Higher utilization and average day rates are the basis of the company’s improved U.S. results of operations for the first nine-months of fiscal 2007 versus the comparable period in fiscal 2006. Average day rates for the total U.S.-based fleet increased approximately 55% during the nine-months ended December 31, 2006 as compared to the same period in fiscal 2006, while utilization for the entire U.S.-based fleet increased approximately 10% during the same comparative periods. The company’s strong financial performance during the nine-months ended December 31, 2006 is a result of several significant improvements in the market for offshore support vessels. In the first half of calendar year 2005, the market for offshore support vessels improved as a result of the tightening of the supply of offshore support vessels due to high demand associated with the continuation of repair work to the offshore energy infrastructure that was damaged by Hurricane Ivan in calendar year 2004. Hurricanes Katrina and Rita, which caused extensive damage to the energy industry infrastructure in the oil producing areas of the U.S. Gulf Coast in late August and September 2005, respectively, further tightened the offshore vessel market as exploration and production (E&P) companies competed to find available vessels for the necessary repair work resulting from the damage caused by the two storms. Demand for the company’s vessels in the Gulf of Mexico prior to the two storms had already strengthened and business after the storms propelled charter rates past levels achieved in the 1997 and 2001 industry upturns. However, consistent with public reports, the company has begun to see signs of softening in the shallow water offshore vessel market as the needed infrastructure repair work slows and numerous drilling rigs have begun to relocate to international areas.

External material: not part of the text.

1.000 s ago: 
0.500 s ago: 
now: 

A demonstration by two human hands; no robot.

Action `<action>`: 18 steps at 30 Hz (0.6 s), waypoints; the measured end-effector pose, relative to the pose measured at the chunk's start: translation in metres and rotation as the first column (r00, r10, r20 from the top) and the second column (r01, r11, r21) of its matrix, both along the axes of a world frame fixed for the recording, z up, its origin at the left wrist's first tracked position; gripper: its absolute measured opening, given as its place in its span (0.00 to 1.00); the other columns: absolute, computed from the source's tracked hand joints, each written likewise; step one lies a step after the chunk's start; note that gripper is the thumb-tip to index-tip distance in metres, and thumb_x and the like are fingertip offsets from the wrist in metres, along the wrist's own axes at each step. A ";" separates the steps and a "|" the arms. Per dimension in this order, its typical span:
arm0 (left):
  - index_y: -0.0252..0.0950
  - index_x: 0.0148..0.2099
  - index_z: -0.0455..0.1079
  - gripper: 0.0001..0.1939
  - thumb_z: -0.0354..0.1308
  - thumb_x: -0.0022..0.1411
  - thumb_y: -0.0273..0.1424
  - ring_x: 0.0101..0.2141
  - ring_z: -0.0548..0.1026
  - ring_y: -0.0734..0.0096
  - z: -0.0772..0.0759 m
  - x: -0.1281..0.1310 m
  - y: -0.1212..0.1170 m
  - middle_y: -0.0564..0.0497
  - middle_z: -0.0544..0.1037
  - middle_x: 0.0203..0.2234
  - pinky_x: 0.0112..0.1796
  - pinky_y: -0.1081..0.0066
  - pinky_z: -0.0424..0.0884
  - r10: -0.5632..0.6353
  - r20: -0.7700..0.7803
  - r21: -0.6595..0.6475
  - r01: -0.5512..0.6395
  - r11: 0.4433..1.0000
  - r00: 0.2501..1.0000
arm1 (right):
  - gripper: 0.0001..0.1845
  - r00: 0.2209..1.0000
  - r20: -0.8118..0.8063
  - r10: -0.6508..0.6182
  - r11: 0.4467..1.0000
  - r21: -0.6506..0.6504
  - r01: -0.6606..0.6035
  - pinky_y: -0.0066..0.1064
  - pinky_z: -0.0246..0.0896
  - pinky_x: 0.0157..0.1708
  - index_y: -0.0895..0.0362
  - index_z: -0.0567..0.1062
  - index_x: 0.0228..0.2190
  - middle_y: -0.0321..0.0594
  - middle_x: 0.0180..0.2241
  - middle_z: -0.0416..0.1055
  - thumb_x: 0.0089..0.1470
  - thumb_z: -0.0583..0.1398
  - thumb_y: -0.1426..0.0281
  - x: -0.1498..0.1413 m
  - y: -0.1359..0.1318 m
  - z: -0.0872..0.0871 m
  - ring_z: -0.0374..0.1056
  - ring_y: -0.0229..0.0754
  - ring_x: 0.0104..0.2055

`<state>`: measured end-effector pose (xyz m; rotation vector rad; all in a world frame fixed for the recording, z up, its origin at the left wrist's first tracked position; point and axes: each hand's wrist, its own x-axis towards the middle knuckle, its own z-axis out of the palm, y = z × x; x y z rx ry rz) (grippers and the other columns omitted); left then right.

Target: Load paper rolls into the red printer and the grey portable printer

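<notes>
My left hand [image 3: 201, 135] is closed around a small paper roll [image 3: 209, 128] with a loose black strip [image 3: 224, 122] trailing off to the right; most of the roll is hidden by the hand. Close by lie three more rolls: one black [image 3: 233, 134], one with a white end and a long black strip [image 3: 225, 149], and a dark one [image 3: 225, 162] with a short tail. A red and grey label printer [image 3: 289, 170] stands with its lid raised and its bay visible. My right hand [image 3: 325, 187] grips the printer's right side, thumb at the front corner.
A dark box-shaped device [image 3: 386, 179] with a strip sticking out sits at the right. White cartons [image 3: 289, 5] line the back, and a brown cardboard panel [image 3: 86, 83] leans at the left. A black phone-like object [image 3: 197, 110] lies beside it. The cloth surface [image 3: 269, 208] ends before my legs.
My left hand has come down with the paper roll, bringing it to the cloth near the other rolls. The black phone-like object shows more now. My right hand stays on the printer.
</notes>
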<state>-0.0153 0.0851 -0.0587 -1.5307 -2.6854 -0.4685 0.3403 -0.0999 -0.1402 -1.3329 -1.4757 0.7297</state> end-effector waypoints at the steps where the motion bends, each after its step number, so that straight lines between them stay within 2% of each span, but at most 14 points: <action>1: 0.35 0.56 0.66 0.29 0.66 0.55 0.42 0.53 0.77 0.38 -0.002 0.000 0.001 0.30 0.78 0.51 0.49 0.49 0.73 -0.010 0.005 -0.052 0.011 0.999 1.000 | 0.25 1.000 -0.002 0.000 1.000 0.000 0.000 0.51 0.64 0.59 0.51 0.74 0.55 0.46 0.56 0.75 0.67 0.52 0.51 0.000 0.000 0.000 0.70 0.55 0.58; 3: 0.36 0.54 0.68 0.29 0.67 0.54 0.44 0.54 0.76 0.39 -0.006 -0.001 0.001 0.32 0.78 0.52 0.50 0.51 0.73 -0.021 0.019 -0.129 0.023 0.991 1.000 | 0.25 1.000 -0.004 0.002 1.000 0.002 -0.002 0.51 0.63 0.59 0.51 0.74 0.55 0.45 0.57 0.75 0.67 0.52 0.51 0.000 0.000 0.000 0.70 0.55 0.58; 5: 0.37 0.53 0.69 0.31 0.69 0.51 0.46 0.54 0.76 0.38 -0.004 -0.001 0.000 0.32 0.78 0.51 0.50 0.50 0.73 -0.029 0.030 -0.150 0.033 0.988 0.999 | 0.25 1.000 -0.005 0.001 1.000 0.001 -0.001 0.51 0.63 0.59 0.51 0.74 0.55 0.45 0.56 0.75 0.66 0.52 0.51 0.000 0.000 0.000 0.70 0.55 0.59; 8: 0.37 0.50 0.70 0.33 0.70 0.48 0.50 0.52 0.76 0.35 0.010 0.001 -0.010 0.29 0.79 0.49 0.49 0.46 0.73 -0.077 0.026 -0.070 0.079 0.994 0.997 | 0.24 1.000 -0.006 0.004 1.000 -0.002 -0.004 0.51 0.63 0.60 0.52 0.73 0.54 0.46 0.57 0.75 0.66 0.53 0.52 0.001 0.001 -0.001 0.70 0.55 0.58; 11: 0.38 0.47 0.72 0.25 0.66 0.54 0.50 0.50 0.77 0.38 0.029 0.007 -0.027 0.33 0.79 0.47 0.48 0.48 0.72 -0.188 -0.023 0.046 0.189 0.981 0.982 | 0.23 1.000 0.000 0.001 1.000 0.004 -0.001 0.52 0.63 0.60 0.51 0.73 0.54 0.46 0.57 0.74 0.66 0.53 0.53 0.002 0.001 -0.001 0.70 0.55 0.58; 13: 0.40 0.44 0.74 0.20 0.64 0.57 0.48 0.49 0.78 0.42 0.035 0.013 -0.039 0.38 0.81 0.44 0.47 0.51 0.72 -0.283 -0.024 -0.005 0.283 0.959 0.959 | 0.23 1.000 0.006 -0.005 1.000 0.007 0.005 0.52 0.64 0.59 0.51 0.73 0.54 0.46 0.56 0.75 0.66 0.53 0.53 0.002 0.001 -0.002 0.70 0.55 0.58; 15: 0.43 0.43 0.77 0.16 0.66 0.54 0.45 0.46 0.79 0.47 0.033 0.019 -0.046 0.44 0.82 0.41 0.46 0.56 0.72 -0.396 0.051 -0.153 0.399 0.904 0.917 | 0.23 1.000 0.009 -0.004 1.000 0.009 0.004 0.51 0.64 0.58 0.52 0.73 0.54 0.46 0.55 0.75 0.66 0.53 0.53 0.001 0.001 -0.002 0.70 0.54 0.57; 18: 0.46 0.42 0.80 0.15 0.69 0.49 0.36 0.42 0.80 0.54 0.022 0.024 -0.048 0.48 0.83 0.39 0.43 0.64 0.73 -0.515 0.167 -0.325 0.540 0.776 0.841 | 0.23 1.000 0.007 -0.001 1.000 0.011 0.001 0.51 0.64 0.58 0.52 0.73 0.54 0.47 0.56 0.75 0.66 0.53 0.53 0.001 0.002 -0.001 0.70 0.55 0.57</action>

Upon completion of the needed repair work in the U.S. Gulf of Mexico, the number of available drilling rigs in the U.S. market should be the primary driver of the company’s future profitability in the U.S. market and, at present time, the offshore rig count in the Gulf of Mexico remains relatively depressed as compared to past up cycles. In addition, the strength of the international drilling market has attracted offshore rigs from the U.S. market over the past few years and this trend is expected to continue in the upcoming quarters. Over the longer term, the company’s U.S.-based fleet should be influenced more by the active offshore rig count than by any other single outside influence. Industry reports indicate that over the next three years the worldwide moveable drilling rig count will increase as new-build rigs currently on order and under construction stand at approximately 110 rigs to supplement the current approximately 682 movable rigs worldwide. Analysts have reported that the majority of the new jackups being delivered in calendar year 2007 will work in the international markets.

Commodity prices for crude oil and natural gas are critical factors in E&P companies’ decision to retain their drilling rigs in the U.S. Gulf of Mexico market or mobilize the rigs to profitable international markets. At present, the commodity price for natural gas is weak due to inventory levels for the resource that exceeded five-year inventory averages and that are near maximum storage capacity because of the warm winter

 

16


weather in the Northern Hemisphere. The company’s U.S. results of operations are primarily driven by natural gas exploration and production and, given the current price and inventory levels of natural gas, it could be negatively impacted if drilling activity responds to short-term weather induced high inventory levels.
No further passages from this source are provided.